[Study material]
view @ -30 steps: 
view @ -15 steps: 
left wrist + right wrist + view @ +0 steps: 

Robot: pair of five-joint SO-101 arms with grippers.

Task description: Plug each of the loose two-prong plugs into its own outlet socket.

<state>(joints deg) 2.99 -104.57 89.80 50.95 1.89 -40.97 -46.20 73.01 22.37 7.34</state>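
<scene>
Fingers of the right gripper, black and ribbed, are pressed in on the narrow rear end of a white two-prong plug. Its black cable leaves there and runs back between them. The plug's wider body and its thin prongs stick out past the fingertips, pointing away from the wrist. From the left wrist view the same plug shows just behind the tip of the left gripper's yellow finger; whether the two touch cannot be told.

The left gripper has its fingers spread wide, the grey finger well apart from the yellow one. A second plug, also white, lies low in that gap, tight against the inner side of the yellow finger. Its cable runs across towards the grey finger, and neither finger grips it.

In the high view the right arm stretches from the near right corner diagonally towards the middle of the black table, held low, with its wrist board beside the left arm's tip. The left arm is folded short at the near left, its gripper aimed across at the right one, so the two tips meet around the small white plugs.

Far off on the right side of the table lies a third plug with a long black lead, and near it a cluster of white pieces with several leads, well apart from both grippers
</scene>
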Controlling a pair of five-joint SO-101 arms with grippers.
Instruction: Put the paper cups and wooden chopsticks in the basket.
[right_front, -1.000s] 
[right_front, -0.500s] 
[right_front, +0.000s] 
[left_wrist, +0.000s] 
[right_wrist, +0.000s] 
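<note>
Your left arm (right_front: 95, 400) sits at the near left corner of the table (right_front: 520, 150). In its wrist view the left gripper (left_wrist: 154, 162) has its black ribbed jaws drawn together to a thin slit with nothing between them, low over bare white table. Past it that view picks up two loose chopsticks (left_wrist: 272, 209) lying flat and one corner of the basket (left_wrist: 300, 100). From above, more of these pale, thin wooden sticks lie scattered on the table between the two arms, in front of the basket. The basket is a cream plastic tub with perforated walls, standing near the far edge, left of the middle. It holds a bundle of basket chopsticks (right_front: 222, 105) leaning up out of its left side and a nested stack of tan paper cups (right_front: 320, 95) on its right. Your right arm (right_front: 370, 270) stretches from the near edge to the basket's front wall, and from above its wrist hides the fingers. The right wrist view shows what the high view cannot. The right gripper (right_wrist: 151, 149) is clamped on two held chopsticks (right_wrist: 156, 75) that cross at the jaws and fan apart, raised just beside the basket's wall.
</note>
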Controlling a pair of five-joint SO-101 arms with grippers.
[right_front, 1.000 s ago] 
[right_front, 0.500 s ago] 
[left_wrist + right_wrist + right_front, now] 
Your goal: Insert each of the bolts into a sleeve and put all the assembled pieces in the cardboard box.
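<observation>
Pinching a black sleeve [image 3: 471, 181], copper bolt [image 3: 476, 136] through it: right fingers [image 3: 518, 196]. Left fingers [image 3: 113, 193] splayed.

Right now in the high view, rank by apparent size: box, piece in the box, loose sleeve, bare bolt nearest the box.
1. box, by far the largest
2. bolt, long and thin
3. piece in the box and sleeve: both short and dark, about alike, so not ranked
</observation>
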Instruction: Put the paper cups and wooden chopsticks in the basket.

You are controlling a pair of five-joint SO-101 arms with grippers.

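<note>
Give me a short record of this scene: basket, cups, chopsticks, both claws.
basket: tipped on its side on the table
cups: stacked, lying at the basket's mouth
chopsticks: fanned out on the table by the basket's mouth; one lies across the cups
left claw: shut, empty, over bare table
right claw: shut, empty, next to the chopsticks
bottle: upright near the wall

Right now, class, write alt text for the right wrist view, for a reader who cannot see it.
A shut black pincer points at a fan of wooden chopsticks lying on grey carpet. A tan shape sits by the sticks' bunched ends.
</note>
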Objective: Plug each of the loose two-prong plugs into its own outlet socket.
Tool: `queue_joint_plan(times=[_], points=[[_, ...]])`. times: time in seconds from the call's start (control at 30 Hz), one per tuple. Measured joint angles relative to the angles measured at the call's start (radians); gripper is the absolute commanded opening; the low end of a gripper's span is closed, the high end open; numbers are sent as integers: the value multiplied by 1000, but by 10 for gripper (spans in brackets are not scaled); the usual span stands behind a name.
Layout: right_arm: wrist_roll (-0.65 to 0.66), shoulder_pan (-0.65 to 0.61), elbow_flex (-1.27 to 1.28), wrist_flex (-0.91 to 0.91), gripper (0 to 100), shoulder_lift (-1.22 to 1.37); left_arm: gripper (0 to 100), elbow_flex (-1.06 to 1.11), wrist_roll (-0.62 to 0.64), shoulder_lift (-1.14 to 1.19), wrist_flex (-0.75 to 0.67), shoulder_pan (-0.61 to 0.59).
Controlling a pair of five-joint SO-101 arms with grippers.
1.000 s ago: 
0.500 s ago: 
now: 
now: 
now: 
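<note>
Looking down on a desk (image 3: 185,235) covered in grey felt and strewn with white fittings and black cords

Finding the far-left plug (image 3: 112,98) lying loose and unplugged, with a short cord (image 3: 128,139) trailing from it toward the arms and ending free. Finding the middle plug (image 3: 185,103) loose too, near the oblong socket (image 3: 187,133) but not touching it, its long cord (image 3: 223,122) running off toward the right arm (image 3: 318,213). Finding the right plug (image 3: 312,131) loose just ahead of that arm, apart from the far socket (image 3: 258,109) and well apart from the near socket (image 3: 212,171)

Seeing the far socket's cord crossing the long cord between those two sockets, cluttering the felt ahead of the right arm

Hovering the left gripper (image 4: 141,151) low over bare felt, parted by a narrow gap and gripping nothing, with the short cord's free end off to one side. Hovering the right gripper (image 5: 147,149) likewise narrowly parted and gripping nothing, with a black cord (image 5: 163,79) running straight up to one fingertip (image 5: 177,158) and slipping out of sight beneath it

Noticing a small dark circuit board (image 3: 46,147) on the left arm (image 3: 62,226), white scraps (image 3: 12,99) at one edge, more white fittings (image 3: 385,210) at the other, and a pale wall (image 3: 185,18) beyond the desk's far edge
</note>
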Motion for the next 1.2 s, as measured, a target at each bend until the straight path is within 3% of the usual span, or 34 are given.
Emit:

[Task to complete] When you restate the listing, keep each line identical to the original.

[Response area]
view @ -30 steps: 
view @ -15 steps: 
left wrist + right wrist + view @ +0 steps: 

Robot: pair of five-joint SO-101 arms with grippers.

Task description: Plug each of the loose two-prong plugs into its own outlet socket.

<state>(joints deg) 2.99 -104.57 89.80 50.95 1.89 -40.97 -46.20 73.01 22.37 7.34</state>
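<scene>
Fingers of the right gripper, black and ribbed, are pressed in on the narrow rear end of a white two-prong plug. Its black cable leaves there and runs back between them. The plug's wider body and its thin prongs stick out past the fingertips, pointing away from the wrist. From the left wrist view the same plug shows just behind the tip of the left gripper's yellow finger; whether the two touch cannot be told.

The left gripper has its fingers spread wide, the grey finger well apart from the yellow one. A second plug, also white, lies low in that gap, tight against the inner side of the yellow finger. Its cable runs across towards the grey finger, and neither finger grips it.

In the high view the right arm stretches from the near right corner diagonally towards the middle of the black table, held low, with its wrist board beside the left arm's tip. The left arm is folded short at the near left, its gripper aimed across at the right one, so the two tips meet around the small white plugs.

Far off on the right side of the table lies a third plug with a long black lead, and near it a cluster of white pieces with several leads, well apart from both grippers
</scene>
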Controlling a pair of five-joint SO-101 arms with grippers.
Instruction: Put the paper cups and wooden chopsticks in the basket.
[right_front, -1.000s] 
[right_front, -0.500s] 
[right_front, +0.000s] 
[left_wrist, +0.000s] 
[right_wrist, +0.000s] 
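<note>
Your left arm (right_front: 95, 400) sits at the near left corner of the table (right_front: 520, 150). In its wrist view the left gripper (left_wrist: 154, 162) has its black ribbed jaws drawn together to a thin slit with nothing between them, low over bare white table. Past it that view picks up two loose chopsticks (left_wrist: 272, 209) lying flat and one corner of the basket (left_wrist: 300, 100). From above, more of these pale, thin wooden sticks lie scattered on the table between the two arms, in front of the basket. The basket is a cream plastic tub with perforated walls, standing near the far edge, left of the middle. It holds a bundle of basket chopsticks (right_front: 222, 105) leaning up out of its left side and a nested stack of tan paper cups (right_front: 320, 95) on its right. Your right arm (right_front: 370, 270) stretches from the near edge to the basket's front wall, and from above its wrist hides the fingers. The right wrist view shows what the high view cannot. The right gripper (right_wrist: 151, 149) is clamped on two held chopsticks (right_wrist: 156, 75) that cross at the jaws and fan apart, raised just beside the basket's wall.
</note>
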Controlling a pair of five-joint SO-101 arms with grippers.
[right_front, 1.000 s ago] 
[right_front, 0.500 s ago] 
[left_wrist + right_wrist + right_front, now] 
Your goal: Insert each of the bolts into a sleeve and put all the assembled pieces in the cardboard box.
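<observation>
Pinching a black sleeve [image 3: 471, 181], copper bolt [image 3: 476, 136] through it: right fingers [image 3: 518, 196]. Left fingers [image 3: 113, 193] splayed.

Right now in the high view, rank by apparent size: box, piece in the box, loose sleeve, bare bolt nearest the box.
1. box, by far the largest
2. bolt, long and thin
3. piece in the box and sleeve: both short and dark, about alike, so not ranked
</observation>
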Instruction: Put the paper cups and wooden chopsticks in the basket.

You are controlling a pair of five-joint SO-101 arms with grippers.

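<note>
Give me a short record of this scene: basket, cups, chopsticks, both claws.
basket: tipped on its side on the table
cups: stacked, lying at the basket's mouth
chopsticks: fanned out on the table by the basket's mouth; one lies across the cups
left claw: shut, empty, over bare table
right claw: shut, empty, next to the chopsticks
bottle: upright near the wall

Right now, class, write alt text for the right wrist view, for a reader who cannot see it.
A shut black pincer points at a fan of wooden chopsticks lying on grey carpet. A tan shape sits by the sticks' bunched ends.
</note>
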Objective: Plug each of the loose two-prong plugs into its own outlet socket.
Tool: `queue_joint_plan(times=[_], points=[[_, ...]])`. times: time in seconds from the call's start (control at 30 Hz), one per tuple. Measured joint angles relative to the angles measured at the call's start (radians); gripper is the absolute commanded opening; the low end of a gripper's span is closed, the high end open; numbers are sent as integers: the value multiplied by 1000, but by 10 for gripper (spans in brackets are not scaled); the usual span stands behind a name.
Layout: right_arm: wrist_roll (-0.65 to 0.66), shoulder_pan (-0.65 to 0.61), elbow_flex (-1.27 to 1.28), wrist_flex (-0.91 to 0.91), gripper (0 to 100), shoulder_lift (-1.22 to 1.37); left_arm: gripper (0 to 100), elbow_flex (-1.06 to 1.11), wrist_roll (-0.62 to 0.64), shoulder_lift (-1.14 to 1.19), wrist_flex (-0.75 to 0.67), shoulder_pan (-0.61 to 0.59).
Controlling a pair of five-joint SO-101 arms with grippers.
1.000 s ago: 
0.500 s ago: 
now: 
now: 
now: 
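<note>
Looking down on a desk (image 3: 185,235) covered in grey felt and strewn with white fittings and black cords

Finding the far-left plug (image 3: 112,98) lying loose and unplugged, with a short cord (image 3: 128,139) trailing from it toward the arms and ending free. Finding the middle plug (image 3: 185,103) loose too, near the oblong socket (image 3: 187,133) but not touching it, its long cord (image 3: 223,122) running off toward the right arm (image 3: 318,213). Finding the right plug (image 3: 312,131) loose just ahead of that arm, apart from the far socket (image 3: 258,109) and well apart from the near socket (image 3: 212,171)

Seeing the far socket's cord crossing the long cord between those two sockets, cluttering the felt ahead of the right arm

Hovering the left gripper (image 4: 141,151) low over bare felt, parted by a narrow gap and gripping nothing, with the short cord's free end off to one side. Hovering the right gripper (image 5: 147,149) likewise narrowly parted and gripping nothing, with a black cord (image 5: 163,79) running straight up to one fingertip (image 5: 177,158) and slipping out of sight beneath it

Noticing a small dark circuit board (image 3: 46,147) on the left arm (image 3: 62,226), white scraps (image 3: 12,99) at one edge, more white fittings (image 3: 385,210) at the other, and a pale wall (image 3: 185,18) beyond the desk's far edge
</note>
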Motion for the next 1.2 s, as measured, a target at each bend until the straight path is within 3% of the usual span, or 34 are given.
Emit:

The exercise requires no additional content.